The Music of Man-Computer SymbiosisPosted: October 5, 2011
If the user can think his problem through in advance, symbiotic association with a computing machine is not necessary…One of the main aims of man-computer symbiosis is to bring the computing machine effectively into the formulative parts of technical problems. [emphasis added]
-J. C. R. Licklider, “Man-Computer Symbiosis” (1960)
What does “man-computer symbiosis” sound like? The question might conjure the vocoder or auto-tune – sonic mixtures of man and computing machine that, when functioning to augment expressivity, I’ve called hyperhuman. When computer scientist J. C. R. Licklider wrote about the potential for “man-computer symbiosis” in 1960, however, he had something different in mind – a use of computing machines not just to help perform work, but to help formulate the work to be done. For Licklider, man-computer symbiosis was an “expected development,” requiring major advances in computer memory, programming languages, and interfaces. Today, it’s a reality – and it sounds like the music of David Cope and Emily Howell.

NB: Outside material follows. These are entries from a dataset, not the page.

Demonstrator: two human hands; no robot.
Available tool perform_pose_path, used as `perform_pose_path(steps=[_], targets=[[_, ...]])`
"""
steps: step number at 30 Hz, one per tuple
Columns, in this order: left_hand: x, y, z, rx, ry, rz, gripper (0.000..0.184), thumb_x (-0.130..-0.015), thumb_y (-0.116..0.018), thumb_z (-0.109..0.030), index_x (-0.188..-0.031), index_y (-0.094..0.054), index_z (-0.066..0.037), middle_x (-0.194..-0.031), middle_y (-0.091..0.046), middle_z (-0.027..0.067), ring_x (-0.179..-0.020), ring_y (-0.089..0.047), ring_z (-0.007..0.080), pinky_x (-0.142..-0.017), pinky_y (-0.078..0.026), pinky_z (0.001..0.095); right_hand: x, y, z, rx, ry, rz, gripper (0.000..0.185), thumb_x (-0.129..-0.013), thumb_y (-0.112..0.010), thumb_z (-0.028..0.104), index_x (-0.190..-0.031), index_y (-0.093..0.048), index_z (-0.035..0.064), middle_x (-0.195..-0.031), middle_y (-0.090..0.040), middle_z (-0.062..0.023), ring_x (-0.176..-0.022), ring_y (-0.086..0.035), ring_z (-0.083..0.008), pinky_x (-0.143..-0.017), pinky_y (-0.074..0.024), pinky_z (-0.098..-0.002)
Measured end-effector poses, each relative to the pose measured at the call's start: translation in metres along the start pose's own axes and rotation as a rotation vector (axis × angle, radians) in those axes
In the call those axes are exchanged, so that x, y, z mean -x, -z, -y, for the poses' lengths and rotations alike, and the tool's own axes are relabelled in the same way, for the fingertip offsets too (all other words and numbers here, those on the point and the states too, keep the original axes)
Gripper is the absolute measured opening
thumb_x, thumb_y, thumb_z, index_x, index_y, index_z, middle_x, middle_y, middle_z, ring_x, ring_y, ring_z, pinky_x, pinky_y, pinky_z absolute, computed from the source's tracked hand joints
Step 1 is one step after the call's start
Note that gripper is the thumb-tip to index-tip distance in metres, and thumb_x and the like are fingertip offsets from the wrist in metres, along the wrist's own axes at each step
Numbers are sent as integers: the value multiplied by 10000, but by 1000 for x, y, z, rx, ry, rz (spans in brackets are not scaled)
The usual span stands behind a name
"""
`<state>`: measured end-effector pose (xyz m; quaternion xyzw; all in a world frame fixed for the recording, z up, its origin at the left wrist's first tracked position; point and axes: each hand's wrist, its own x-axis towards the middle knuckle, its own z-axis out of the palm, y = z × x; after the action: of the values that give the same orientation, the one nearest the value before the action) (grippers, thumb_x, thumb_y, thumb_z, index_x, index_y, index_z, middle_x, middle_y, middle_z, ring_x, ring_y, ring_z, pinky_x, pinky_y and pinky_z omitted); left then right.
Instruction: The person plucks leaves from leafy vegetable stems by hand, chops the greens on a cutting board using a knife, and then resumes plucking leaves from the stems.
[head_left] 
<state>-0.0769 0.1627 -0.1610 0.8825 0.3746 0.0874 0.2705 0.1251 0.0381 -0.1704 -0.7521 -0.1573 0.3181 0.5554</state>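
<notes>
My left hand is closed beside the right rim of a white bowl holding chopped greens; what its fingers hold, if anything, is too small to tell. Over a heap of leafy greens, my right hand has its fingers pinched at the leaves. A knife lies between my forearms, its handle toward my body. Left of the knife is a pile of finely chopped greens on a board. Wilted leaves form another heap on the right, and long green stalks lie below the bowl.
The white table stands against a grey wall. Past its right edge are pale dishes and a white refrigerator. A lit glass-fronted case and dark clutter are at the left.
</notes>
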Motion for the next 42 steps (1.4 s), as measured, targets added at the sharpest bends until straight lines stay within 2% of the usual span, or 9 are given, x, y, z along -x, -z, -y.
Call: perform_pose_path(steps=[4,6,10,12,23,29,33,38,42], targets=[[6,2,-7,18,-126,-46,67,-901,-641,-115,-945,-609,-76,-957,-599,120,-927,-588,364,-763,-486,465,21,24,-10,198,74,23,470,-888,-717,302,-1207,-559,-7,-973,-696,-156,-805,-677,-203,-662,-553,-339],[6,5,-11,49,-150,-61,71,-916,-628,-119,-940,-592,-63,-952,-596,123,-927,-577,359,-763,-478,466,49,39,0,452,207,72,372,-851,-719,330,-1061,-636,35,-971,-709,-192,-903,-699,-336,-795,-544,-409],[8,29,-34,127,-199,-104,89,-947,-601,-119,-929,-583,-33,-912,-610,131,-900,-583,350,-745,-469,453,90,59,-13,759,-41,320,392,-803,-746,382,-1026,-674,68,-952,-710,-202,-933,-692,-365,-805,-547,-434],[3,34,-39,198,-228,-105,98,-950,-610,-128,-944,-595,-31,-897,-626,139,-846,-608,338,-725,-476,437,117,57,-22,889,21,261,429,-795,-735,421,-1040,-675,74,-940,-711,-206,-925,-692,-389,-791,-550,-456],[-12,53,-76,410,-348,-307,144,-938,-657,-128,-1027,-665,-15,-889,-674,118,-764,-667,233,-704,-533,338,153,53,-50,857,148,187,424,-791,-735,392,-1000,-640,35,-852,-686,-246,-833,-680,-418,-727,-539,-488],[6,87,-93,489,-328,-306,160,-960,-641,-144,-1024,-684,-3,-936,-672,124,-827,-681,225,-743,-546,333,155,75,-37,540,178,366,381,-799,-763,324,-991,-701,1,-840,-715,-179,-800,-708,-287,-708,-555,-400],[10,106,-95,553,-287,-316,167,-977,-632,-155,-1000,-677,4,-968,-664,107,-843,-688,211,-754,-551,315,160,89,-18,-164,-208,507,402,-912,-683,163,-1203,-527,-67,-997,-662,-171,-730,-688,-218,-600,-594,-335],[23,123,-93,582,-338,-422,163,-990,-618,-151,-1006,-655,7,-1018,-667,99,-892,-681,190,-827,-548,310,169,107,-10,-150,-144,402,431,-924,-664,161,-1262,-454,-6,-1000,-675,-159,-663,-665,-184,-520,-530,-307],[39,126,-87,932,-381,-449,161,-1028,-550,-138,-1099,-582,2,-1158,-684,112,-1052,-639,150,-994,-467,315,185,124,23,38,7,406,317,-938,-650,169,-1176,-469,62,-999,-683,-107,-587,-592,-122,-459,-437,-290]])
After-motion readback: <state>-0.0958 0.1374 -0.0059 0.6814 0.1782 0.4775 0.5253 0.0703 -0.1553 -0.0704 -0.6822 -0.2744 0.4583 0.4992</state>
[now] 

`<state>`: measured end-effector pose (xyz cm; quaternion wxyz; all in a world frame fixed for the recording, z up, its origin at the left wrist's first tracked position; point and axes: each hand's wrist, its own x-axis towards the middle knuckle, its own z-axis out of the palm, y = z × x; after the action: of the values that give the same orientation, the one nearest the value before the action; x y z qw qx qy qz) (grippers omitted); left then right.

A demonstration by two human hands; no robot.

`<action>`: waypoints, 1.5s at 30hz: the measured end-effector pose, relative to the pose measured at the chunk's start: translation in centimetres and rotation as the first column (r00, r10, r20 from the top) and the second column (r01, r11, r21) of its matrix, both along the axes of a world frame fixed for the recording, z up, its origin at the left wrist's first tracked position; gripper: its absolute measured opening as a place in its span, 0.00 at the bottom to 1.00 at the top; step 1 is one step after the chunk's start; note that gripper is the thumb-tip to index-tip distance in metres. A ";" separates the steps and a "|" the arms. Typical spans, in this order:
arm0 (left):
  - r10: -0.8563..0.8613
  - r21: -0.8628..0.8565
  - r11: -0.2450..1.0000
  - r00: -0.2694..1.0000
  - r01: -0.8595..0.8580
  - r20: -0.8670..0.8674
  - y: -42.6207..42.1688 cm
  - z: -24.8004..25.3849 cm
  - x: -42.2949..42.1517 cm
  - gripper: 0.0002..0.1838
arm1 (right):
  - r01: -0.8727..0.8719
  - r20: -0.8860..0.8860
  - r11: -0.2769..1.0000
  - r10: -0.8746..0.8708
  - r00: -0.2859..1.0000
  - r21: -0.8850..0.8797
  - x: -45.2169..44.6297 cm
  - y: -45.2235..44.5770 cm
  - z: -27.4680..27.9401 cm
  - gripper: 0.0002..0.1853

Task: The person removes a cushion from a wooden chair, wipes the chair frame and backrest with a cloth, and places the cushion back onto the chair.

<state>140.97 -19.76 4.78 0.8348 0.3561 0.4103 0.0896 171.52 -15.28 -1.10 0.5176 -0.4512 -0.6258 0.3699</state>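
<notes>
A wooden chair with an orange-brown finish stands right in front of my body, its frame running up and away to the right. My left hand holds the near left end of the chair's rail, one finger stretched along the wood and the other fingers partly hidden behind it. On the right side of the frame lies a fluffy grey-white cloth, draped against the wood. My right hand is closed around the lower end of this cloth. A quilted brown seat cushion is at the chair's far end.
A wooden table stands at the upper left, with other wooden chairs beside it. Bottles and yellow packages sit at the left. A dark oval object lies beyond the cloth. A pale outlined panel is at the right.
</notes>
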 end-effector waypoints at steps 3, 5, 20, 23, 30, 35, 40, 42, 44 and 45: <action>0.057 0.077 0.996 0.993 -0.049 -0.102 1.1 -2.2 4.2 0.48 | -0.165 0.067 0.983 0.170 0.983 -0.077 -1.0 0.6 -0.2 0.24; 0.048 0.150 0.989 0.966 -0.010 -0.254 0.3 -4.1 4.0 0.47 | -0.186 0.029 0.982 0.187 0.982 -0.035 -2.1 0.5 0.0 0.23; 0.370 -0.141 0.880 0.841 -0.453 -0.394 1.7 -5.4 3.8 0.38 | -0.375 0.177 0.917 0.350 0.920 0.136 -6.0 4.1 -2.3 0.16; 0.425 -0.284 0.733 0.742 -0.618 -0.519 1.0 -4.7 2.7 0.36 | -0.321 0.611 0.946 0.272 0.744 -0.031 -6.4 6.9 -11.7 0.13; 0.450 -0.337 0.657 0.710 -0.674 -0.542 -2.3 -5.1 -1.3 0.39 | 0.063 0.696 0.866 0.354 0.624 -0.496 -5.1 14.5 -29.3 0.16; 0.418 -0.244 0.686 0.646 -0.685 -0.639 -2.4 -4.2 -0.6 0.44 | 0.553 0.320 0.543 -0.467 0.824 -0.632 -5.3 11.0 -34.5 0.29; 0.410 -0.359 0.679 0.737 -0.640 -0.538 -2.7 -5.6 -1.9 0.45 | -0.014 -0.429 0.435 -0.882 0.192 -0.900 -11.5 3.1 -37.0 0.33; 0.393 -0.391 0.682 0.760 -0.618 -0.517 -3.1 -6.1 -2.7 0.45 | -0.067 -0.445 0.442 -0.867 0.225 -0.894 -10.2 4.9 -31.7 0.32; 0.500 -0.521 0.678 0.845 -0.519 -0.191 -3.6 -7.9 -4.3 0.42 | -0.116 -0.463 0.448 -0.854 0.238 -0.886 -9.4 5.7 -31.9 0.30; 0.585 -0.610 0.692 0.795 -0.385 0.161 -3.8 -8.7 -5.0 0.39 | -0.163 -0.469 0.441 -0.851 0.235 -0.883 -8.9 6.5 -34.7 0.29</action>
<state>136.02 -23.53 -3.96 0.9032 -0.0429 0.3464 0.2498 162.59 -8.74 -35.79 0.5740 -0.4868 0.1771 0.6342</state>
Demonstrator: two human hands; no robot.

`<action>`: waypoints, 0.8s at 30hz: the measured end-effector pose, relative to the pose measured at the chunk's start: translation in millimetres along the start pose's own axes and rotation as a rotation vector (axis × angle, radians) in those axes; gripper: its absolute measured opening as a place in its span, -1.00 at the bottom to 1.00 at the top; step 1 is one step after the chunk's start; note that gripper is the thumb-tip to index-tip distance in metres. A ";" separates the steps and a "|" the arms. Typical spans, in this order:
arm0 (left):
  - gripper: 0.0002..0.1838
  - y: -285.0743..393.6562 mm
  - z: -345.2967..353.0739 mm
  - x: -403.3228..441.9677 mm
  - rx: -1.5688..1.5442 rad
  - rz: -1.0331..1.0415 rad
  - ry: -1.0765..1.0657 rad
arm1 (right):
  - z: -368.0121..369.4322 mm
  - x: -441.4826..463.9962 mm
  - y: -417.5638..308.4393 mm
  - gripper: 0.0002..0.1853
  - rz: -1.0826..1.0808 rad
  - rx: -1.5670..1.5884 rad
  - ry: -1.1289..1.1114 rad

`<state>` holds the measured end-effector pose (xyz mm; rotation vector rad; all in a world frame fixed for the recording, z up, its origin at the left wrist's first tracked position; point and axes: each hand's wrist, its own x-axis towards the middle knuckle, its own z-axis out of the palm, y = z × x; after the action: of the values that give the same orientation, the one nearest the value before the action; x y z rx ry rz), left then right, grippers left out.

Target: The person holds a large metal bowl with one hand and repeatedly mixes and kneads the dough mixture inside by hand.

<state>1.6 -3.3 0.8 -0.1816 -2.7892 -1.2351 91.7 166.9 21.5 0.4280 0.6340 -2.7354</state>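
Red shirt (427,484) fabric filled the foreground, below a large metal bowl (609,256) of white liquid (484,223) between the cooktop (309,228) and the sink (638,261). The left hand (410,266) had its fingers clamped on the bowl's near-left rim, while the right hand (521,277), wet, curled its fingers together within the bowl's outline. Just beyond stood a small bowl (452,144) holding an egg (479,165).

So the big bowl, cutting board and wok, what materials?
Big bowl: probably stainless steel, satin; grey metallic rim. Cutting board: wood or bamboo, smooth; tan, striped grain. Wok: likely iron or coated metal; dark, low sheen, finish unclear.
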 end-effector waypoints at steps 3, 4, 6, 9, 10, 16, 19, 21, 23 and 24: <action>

In 1980, David Cope had composer’s block. A friend suggested he write a computer program to help him compose, Cope took the suggestion, and the result was EMI: a computer program that analyzed a composer’s “musical DNA” and produced new works in his style.
David Cope discusses EMI on Radiolab, with musical examples:
EMI was a highly sophisticated realization of an old idea: composition by algorithm, using combinatorial procedures. Athanasius Kircher was one of the first to use combinatorial procedures to mechanize musical composition. In 1650, he described a box containing wooden strips covered with sequences of numbers and rhythmic values; by selecting and combining sequences on these strips according to Kircher’s rules, anyone – even those with no musical knowledge – could compose a hymn in four-part counterpoint. Kircher called this box his “arca musarithmica,” or “music-making ark,” and presented it at as a musical marvel to astound his royal patrons.
In the eighteenth century, composers turned composition by algorithm into a popular diversion by publishing musical fragments together with instructions for their combination into pieces. In 1757, for example, C. P. E. Bach published an “Invention by which Six Measures of Double Counterpoint can be Written without a Knowledge of the Rules.” Bach instructed readers to invent two rows of numbers with six digits each, and explained how to cross-reference these numbers with the tables of notes he provided. Following his procedure produced one of over two-hundred-billion possible short pieces of two-voice invertible counterpoint.
More common were procedures involving dice, and producing brief minuets or other dance pieces. In a musical dice game attributed to Mozart, the player roles a pair of dice to obtain a number (1-12), looks this number up on a chart to obtain another number (1-176), then cross-references this latter number with a table of 176 measures of music to identify the next measure for his 16-measure minuet. Repeating the same procedure with 1 die and a table of 96 measures for the 16-measure trio, the player would produce 1 of over 10^29 possible minuet and trios.
All of these devices suggest that musical composition can be mechanized – that even human invention is essentially mechanical. Yet in each case, one need only scratch the surface to see that machines are not participating in the “formulative parts” of musical composition. All of the musical material has been formulated by a human composer, with constraints placed around it to enable its algorithmic recombination into acceptable new music.
Cope’s latest project, however, is different. Cope calls EMI’s successor program Emily Howell, and the humanizing name is telling. Cope composes with Emily Howell in a cooperative – we could say symbiotic – relationship. As Ryan Blitstein reports:
Instead of spitting out a full score, it converses with Cope through the keyboard and mouse. He asks it a musical question, feeding in some compositions or a musical phrase. The program responds with its own musical statement. He says “yes” or “no,” and he’ll send it more information and then look at the output. The program builds what’s called an association network — certain musical statements and relationships between notes are weighted as “good,” others as “bad.” Eventually, the exchange produces a score, either in sections or as one long piece.
In Licklider’s terms: dice games and EMI mechanically extend the composer whose music they recombine; Emily Howell enables composer-computer symbiosis. By cooperating with Emily Howell to make compositional decisions, Cope has effectively brought a computing machine into the formulative parts of technical problems.